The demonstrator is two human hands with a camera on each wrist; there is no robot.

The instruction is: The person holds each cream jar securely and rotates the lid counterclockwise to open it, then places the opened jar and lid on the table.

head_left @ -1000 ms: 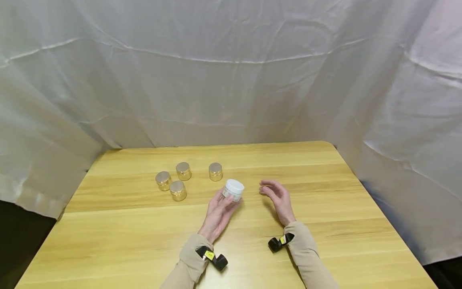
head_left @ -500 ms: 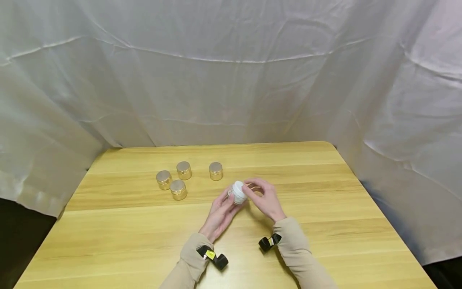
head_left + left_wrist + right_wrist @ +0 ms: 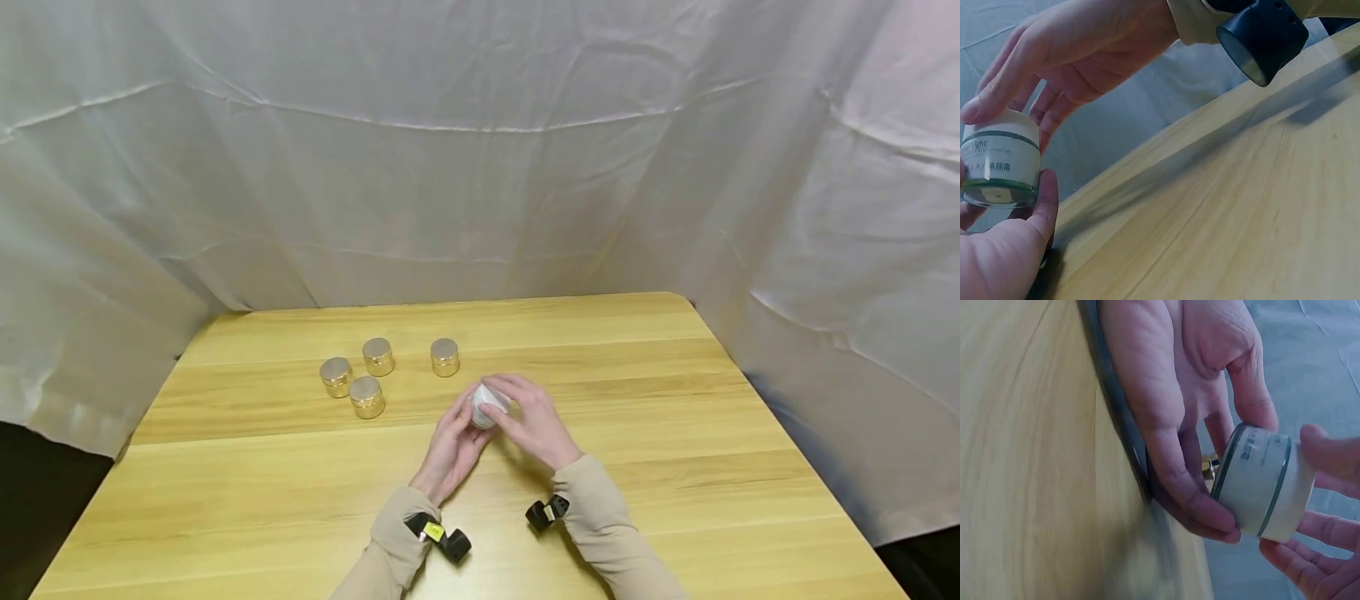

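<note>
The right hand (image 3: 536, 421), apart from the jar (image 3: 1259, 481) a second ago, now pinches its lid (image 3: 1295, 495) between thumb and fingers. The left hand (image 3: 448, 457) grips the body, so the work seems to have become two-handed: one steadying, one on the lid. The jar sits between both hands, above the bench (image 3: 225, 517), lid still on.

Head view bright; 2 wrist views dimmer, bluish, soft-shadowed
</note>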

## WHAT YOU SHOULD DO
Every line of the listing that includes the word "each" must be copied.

## EXPECTED OUTPUT
The demonstrator is two human hands with a camera on each wrist; there is no robot.
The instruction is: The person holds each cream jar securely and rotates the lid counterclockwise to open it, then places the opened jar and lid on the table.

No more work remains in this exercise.